◆ **Entries taken from a collection**:

——————————

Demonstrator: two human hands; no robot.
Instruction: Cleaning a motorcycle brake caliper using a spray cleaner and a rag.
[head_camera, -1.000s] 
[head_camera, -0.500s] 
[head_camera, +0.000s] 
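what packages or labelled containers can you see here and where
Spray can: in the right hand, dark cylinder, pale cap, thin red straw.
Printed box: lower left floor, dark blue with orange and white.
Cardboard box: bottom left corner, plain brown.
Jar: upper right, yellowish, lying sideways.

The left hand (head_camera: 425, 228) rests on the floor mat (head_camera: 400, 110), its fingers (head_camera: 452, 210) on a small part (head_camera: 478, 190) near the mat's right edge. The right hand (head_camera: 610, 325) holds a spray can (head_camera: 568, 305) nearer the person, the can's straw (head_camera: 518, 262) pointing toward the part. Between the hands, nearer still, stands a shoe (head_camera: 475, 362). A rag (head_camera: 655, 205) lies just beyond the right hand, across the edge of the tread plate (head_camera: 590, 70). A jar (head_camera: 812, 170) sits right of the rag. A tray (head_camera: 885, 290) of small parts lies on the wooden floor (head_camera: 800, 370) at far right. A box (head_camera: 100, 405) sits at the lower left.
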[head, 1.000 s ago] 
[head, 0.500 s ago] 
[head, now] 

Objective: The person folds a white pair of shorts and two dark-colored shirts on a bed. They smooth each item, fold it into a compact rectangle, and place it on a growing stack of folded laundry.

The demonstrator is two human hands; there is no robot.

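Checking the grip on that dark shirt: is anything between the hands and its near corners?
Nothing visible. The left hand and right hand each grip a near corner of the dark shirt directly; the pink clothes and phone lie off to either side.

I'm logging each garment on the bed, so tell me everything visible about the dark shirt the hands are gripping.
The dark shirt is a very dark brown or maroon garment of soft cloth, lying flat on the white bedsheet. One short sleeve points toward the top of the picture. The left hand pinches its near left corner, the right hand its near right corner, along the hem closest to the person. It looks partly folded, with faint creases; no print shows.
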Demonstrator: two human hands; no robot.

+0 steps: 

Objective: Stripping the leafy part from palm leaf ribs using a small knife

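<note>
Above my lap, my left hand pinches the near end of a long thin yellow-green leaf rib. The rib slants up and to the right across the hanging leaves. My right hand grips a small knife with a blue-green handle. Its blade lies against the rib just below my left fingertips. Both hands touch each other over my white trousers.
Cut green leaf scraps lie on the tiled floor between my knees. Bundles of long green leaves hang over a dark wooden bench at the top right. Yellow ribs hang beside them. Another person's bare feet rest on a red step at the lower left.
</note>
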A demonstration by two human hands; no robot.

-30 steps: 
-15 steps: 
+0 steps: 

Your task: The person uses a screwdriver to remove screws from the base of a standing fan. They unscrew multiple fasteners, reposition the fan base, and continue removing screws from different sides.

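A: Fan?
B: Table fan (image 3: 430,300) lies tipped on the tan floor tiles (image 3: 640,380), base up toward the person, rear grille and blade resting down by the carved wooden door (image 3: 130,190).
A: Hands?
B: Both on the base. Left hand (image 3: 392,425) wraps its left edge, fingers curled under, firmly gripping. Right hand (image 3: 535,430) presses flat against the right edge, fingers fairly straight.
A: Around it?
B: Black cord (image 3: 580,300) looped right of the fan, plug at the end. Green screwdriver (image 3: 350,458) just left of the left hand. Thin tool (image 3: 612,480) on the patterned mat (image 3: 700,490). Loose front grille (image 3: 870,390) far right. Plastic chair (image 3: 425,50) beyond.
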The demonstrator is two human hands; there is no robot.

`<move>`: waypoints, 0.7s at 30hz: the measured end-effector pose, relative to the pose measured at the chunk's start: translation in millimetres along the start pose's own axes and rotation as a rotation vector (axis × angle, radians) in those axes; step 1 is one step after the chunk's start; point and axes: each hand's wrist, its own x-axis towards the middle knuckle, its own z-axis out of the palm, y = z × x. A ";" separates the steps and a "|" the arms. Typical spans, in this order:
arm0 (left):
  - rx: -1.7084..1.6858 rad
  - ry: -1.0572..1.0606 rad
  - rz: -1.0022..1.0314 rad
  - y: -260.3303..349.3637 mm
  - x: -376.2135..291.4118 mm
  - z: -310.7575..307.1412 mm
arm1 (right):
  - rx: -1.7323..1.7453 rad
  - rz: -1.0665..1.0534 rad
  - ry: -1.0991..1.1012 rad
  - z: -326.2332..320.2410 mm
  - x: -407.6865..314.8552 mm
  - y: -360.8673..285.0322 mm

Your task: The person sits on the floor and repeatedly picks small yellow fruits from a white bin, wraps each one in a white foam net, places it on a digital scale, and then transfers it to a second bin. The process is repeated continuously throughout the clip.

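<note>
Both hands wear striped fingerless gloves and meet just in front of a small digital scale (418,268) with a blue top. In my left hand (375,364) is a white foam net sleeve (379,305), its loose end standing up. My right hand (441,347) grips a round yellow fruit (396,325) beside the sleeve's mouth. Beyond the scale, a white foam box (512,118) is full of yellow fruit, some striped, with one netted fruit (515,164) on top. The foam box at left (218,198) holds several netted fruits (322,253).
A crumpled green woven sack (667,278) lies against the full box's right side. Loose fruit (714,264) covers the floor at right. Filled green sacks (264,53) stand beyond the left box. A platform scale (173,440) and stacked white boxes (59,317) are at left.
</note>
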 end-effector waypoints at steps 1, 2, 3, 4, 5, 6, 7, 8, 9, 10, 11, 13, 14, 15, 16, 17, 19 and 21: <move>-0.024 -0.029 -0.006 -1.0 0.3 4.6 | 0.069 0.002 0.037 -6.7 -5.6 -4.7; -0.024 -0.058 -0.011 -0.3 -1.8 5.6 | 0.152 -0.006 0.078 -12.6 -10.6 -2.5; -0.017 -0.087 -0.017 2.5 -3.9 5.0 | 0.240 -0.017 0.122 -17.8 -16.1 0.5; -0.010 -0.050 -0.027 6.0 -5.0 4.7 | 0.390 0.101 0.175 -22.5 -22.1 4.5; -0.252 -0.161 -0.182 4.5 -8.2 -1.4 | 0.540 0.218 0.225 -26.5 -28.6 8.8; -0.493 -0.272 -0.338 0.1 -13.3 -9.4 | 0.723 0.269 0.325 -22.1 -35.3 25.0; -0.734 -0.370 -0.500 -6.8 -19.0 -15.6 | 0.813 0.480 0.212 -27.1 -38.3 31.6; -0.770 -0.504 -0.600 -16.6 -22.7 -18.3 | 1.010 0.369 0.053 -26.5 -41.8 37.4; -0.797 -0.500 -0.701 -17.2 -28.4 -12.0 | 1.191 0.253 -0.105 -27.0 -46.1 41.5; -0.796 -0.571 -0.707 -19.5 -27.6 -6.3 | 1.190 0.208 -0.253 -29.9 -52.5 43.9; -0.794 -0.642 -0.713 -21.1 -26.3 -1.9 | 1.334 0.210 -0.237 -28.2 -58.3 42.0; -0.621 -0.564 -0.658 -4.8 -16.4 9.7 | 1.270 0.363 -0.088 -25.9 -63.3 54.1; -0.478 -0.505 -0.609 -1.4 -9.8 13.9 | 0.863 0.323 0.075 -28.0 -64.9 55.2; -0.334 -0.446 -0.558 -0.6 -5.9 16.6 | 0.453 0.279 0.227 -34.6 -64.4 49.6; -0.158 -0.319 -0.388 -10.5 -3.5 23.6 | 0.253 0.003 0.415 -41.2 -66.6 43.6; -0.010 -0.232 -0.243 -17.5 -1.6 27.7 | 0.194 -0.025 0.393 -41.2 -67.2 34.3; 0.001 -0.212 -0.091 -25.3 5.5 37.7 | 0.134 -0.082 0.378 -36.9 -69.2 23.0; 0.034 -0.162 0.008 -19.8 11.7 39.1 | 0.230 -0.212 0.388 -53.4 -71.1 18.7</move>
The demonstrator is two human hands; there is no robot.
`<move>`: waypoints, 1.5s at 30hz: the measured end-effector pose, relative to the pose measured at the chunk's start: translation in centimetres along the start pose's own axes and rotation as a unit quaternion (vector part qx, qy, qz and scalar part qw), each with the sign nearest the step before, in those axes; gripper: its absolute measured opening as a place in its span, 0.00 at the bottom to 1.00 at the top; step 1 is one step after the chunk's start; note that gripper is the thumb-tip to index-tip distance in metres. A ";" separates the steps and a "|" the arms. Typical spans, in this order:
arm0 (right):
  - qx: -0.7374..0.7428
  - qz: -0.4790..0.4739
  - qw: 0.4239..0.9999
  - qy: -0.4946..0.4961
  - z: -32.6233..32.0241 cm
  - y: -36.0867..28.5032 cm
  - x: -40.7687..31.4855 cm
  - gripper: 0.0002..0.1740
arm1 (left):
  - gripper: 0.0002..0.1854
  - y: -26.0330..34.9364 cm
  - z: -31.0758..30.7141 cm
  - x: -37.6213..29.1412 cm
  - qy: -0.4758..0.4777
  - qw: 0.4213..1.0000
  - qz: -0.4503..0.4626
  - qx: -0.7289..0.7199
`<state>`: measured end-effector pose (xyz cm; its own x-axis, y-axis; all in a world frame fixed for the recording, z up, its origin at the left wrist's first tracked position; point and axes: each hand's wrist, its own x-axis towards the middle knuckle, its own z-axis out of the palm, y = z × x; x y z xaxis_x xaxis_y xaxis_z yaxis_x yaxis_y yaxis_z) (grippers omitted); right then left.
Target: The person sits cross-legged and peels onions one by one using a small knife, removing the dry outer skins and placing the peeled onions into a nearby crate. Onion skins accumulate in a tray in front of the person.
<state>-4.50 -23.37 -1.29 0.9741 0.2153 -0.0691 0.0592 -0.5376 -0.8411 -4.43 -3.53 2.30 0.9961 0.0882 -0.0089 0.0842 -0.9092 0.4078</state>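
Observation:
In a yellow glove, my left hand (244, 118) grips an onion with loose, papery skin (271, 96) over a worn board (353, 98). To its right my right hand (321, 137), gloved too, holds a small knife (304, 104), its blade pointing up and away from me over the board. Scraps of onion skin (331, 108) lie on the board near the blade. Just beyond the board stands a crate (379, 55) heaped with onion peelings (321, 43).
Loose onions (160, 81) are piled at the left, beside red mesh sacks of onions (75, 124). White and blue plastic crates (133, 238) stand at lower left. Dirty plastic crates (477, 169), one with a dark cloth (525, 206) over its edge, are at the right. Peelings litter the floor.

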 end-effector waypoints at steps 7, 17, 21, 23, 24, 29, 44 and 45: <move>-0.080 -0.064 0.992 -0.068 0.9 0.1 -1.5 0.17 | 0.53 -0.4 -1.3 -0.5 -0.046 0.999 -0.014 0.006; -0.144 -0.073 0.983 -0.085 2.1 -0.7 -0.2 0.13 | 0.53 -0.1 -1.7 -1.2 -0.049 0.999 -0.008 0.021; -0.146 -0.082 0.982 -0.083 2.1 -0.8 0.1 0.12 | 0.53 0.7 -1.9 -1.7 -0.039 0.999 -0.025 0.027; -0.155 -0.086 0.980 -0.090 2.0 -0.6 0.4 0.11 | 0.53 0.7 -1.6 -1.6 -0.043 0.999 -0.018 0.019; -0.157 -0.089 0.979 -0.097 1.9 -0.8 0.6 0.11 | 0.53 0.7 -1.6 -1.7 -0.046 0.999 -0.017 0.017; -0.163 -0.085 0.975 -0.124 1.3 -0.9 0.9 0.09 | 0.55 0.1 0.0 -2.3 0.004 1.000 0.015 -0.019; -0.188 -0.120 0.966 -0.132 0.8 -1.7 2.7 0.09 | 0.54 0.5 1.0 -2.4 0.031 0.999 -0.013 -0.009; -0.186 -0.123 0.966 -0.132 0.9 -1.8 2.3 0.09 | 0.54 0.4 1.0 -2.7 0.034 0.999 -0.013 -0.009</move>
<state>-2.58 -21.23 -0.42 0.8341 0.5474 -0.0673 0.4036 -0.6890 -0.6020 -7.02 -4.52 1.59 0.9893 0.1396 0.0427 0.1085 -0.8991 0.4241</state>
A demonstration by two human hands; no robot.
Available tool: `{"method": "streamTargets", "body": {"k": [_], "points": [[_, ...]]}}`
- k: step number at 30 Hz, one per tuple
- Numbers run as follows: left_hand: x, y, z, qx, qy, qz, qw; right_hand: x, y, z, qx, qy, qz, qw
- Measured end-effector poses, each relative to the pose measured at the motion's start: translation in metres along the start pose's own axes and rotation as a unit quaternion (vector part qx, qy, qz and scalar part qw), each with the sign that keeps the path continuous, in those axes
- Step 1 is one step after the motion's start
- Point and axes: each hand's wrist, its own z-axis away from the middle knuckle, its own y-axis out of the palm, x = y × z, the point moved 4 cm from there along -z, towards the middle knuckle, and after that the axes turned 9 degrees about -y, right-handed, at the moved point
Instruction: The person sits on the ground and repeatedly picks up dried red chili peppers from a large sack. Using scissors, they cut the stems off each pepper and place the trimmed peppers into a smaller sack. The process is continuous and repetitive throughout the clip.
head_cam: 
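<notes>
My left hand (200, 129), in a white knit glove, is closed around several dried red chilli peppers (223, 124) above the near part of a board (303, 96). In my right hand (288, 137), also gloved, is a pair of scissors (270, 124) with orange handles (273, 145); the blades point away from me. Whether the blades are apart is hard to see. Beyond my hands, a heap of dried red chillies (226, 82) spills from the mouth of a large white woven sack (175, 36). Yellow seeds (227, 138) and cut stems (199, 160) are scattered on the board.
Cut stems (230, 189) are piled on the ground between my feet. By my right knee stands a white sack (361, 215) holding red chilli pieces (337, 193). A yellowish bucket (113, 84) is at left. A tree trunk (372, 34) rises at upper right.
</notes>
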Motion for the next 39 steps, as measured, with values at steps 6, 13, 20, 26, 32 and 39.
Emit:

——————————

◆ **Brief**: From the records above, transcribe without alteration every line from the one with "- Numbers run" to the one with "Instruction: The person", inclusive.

◆ **Solution to this task**:
- Numbers run as follows: left_hand: x, y, z, qx, qy, qz, qw; right_hand: x, y, z, qx, qy, qz, qw
- Measured end-effector poses, each relative to the pose measured at the motion's start: translation in metres along the start pose's own axes and rotation as a unit quaternion (vector part qx, qy, qz and scalar part qw), each with the sign that keeps the path continuous, in those axes
- Step 1 is one step after the motion's start
- Point and axes: each hand's wrist, its own z-axis away from the middle knuckle, its own y-axis out of the palm, x = y × z, the point moved 4 cm from there along -z, towards the middle knuckle, and after that the axes turned 9 degrees about -y, right-handed, at the moved point
Instruction: The person sits on the ground and repeatedly picks up dried red chili peppers from a large sack. Using scissors, they cut the stems off each pepper and place the trimmed peppers into a smaller sack. The process is continuous and repetitive throughout the clip.

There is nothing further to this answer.